◆ **INFORMATION SUPPLIED**:
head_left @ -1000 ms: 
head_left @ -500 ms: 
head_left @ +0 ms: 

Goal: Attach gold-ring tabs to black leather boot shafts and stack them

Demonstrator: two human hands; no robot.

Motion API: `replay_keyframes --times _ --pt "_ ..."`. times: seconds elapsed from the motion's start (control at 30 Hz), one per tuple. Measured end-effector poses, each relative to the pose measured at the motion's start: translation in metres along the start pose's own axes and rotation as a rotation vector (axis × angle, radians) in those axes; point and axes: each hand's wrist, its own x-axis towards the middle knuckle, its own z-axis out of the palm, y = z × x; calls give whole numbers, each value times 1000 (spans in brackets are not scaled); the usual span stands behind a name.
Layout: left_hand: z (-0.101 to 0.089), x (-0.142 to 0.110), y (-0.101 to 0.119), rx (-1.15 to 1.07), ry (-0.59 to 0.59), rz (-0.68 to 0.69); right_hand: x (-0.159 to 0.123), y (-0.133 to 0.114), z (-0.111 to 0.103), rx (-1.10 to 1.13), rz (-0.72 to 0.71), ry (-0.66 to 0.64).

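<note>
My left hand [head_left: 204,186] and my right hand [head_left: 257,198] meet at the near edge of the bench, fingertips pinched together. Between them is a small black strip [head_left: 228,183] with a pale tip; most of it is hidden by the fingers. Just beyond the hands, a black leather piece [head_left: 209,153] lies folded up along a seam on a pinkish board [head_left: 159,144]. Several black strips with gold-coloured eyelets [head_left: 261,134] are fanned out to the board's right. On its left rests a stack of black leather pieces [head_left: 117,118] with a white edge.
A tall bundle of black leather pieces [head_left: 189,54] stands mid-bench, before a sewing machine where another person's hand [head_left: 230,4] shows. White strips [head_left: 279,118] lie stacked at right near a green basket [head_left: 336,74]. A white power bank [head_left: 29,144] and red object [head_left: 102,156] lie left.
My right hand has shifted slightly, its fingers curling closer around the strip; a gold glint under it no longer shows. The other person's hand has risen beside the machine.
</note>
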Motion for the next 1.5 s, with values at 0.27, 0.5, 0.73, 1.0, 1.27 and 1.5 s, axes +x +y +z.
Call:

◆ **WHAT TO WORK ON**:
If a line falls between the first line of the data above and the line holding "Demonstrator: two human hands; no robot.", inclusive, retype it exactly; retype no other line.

◆ **TASK OUTPUT**:
head_left @ -1000 ms: 
head_left @ -500 ms: 
head_left @ +0 ms: 

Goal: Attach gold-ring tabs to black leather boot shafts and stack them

Demonstrator: two human hands; no robot.

The output is now complete.